# Exercise description
The line with "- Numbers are", the line with "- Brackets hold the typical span", and all lines between them in the material below: return these exactly, and no others.

(Excerpted data Opens)

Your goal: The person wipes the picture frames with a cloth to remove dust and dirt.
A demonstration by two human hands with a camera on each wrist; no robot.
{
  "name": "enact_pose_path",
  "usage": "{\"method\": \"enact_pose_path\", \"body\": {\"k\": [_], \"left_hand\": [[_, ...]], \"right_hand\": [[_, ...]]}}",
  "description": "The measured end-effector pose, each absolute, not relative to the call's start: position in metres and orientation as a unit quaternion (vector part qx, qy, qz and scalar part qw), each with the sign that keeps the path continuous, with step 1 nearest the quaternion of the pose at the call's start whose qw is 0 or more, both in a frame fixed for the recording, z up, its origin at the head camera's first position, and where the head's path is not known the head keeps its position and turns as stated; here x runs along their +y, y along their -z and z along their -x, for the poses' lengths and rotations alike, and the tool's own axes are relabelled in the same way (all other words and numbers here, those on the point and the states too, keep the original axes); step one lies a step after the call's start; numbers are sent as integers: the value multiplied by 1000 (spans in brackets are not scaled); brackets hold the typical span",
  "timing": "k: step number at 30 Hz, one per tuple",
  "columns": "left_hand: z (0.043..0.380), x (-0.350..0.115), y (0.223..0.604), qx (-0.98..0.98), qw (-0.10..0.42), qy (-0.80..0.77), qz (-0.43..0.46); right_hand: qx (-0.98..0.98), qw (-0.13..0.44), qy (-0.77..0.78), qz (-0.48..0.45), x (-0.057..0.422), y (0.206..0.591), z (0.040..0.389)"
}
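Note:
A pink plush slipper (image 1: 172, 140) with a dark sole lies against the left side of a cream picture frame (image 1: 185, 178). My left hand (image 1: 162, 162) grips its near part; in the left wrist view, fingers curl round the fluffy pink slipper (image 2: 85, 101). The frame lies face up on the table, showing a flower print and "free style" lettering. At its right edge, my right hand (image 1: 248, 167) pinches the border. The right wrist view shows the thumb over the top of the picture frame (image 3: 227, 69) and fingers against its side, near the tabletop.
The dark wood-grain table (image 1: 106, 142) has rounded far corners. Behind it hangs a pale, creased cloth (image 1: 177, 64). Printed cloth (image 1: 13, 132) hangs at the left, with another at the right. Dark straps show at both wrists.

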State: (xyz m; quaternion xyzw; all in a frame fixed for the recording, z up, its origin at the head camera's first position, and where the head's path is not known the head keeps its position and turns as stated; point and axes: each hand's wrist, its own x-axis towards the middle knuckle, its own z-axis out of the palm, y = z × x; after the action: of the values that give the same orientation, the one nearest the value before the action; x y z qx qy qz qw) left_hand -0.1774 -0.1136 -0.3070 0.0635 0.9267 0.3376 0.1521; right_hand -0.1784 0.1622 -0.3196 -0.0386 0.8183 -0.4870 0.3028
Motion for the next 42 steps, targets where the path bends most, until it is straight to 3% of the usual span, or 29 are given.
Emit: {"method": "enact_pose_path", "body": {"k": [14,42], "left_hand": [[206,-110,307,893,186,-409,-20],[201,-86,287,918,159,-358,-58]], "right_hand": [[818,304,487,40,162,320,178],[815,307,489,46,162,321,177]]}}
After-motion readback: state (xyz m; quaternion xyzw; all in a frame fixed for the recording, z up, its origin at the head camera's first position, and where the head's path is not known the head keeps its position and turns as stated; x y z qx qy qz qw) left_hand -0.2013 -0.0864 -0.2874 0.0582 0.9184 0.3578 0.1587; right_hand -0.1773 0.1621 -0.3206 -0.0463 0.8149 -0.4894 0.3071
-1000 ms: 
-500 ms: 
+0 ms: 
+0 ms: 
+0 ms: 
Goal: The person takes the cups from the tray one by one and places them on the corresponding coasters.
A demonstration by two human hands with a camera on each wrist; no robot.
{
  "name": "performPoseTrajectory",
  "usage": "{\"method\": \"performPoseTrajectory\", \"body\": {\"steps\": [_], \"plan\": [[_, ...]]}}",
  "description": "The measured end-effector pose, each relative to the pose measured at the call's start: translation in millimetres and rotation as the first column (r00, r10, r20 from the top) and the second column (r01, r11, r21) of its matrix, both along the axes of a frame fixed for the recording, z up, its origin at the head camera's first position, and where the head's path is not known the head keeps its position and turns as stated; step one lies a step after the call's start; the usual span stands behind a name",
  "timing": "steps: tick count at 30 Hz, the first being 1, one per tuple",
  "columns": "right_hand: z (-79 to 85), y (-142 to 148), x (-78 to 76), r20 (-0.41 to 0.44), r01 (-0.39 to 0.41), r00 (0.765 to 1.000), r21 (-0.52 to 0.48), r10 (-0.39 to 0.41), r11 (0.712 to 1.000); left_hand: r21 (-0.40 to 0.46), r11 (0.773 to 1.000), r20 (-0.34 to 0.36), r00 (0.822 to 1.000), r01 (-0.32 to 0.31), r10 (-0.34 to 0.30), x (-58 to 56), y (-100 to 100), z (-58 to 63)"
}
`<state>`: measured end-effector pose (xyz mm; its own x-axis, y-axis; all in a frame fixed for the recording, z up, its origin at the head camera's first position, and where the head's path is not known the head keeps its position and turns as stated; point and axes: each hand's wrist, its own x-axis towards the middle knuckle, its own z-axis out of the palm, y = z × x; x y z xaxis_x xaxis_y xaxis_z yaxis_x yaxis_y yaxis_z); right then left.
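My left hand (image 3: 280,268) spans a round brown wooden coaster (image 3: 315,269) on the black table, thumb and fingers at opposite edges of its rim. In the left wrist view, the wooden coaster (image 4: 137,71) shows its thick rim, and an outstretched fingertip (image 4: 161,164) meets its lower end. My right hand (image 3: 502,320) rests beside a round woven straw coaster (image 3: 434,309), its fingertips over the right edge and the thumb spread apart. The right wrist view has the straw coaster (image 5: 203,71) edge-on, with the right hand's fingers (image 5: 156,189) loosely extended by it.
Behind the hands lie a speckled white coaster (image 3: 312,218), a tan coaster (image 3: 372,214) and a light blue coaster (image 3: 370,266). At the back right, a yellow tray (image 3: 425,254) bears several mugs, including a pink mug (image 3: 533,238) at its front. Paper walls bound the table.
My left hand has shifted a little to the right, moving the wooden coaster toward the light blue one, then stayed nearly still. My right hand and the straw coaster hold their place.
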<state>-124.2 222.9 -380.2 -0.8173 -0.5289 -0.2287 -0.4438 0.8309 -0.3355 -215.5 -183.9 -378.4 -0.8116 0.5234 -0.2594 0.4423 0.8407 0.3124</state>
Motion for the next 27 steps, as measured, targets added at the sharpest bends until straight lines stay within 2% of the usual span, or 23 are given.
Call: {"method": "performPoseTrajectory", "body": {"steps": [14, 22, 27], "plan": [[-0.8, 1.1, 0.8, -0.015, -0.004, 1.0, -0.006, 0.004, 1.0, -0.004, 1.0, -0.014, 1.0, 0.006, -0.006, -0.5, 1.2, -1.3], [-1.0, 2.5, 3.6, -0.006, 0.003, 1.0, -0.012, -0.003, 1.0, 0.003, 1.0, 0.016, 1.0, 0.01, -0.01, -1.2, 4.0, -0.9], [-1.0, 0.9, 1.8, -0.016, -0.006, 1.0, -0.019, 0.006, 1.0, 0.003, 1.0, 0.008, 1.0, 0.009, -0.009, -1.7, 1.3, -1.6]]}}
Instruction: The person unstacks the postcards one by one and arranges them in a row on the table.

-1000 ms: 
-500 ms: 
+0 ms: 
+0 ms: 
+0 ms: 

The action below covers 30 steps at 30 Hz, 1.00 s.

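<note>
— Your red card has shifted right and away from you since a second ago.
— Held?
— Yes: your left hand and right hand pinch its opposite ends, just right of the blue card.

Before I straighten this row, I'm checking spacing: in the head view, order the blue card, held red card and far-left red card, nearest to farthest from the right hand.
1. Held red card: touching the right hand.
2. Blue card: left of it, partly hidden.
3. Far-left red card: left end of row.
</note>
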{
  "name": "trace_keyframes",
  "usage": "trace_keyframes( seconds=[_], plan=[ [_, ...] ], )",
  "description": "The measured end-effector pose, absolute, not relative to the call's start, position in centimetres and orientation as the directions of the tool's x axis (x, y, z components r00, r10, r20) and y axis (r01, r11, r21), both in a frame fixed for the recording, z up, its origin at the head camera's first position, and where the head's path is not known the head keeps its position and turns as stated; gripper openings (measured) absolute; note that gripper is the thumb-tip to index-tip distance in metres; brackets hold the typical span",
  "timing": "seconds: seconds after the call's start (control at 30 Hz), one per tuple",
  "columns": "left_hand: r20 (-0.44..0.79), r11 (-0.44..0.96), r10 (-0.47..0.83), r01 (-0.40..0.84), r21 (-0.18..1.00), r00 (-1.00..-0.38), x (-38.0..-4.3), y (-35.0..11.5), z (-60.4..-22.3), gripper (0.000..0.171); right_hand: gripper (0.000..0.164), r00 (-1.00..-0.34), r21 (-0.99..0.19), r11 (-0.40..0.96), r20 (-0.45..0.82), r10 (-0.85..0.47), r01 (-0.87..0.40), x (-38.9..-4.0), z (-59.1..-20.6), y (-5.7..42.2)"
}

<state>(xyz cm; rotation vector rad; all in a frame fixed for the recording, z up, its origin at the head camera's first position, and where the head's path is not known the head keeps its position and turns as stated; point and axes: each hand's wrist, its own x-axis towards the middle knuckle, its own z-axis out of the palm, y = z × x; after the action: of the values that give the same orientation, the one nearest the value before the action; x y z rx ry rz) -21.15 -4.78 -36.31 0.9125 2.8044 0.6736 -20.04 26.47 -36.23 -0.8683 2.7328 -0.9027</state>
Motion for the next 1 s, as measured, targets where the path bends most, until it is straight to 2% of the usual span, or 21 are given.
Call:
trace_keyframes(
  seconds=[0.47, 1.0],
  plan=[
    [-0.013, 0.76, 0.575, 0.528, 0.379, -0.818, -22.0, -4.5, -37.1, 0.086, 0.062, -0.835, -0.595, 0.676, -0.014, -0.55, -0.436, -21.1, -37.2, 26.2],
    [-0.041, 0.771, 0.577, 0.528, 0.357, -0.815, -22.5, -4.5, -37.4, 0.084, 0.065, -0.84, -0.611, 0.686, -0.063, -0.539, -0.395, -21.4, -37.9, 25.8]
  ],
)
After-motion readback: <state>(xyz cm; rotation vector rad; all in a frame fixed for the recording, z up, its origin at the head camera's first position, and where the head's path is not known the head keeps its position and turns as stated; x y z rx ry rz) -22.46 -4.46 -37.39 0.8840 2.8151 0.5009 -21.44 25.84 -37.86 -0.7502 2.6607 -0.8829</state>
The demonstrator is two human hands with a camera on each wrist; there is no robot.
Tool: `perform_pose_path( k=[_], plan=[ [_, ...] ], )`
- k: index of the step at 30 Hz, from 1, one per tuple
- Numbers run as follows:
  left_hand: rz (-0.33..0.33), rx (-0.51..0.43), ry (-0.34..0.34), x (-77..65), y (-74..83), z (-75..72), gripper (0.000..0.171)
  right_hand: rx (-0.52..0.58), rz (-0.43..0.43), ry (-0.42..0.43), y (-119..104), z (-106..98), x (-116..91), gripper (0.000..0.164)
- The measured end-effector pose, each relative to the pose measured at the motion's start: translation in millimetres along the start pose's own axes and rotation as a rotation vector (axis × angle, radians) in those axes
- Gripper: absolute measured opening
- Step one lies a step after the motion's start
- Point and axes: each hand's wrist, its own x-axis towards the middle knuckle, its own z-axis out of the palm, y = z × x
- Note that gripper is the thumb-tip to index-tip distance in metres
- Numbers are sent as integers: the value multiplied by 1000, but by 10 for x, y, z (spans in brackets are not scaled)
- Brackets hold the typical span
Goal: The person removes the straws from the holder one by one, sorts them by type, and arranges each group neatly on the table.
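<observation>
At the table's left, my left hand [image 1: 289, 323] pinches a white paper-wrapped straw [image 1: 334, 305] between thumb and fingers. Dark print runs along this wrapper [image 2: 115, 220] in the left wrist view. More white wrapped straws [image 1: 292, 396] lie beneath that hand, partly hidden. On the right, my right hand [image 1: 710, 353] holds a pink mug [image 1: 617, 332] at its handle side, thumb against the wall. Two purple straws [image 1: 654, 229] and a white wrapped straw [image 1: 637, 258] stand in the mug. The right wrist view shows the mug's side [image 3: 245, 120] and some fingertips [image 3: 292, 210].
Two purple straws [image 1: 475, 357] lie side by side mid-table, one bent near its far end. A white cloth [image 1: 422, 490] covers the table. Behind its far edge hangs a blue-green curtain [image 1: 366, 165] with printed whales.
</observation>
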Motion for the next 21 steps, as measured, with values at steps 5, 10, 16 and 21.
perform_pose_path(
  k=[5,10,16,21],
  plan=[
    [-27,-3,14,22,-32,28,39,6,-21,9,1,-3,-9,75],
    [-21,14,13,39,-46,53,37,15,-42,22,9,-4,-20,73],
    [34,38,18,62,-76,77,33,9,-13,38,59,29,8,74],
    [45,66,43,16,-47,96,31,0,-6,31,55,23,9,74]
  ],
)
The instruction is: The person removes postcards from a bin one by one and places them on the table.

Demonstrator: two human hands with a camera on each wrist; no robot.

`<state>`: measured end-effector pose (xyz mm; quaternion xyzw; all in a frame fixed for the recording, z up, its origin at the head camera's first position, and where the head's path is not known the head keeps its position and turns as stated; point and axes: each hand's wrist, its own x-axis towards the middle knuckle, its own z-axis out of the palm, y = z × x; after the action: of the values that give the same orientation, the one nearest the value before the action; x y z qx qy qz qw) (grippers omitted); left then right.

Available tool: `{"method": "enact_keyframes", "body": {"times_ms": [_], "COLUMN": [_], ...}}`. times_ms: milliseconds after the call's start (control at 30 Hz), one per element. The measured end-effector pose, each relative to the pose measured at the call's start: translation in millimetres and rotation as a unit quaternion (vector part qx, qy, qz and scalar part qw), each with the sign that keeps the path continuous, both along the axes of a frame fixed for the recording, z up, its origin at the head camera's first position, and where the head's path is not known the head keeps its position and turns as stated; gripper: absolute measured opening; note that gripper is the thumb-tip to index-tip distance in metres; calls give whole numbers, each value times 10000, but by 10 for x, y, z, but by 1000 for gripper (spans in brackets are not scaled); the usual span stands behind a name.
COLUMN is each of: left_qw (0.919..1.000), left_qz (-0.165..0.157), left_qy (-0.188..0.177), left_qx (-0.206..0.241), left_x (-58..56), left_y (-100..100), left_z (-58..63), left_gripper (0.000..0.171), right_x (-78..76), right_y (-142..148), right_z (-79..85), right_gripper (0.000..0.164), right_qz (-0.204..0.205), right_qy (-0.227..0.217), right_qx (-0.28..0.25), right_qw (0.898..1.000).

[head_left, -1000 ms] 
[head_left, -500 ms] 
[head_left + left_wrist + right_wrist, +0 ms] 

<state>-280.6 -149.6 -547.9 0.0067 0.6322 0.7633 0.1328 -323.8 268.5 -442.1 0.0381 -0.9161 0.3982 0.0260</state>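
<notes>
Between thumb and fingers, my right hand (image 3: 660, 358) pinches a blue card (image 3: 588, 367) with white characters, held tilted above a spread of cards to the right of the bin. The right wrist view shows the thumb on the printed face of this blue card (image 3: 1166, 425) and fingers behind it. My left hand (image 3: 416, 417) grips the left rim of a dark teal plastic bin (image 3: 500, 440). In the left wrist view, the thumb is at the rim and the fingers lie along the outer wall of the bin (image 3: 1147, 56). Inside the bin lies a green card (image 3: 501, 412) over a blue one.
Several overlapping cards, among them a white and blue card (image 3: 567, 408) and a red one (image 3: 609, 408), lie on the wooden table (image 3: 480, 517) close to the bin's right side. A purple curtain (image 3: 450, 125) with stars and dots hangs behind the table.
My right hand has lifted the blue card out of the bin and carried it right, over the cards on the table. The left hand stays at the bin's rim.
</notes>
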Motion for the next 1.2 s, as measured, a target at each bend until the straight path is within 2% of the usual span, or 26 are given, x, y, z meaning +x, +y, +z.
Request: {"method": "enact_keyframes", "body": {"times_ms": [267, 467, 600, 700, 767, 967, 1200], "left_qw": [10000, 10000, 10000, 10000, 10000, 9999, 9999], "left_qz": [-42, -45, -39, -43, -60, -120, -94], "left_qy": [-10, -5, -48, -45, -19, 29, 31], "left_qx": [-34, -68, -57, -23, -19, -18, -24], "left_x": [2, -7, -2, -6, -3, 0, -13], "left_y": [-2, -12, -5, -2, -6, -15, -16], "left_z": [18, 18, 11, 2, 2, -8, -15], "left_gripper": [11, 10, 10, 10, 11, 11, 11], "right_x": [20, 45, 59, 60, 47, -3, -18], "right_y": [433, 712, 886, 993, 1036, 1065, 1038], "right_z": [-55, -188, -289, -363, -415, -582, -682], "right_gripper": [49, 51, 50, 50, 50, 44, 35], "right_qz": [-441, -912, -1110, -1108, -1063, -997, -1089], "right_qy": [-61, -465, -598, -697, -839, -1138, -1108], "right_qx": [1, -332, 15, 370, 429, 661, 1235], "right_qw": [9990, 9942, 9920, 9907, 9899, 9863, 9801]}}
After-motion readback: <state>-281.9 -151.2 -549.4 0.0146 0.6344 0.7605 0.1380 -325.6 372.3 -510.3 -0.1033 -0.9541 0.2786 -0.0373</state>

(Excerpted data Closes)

# Exercise answer
- Numbers are sent as integers: the value multiplied by 1000, but by 10 for x, y, z (spans in brackets are not scaled)
- Brackets hold the typical span

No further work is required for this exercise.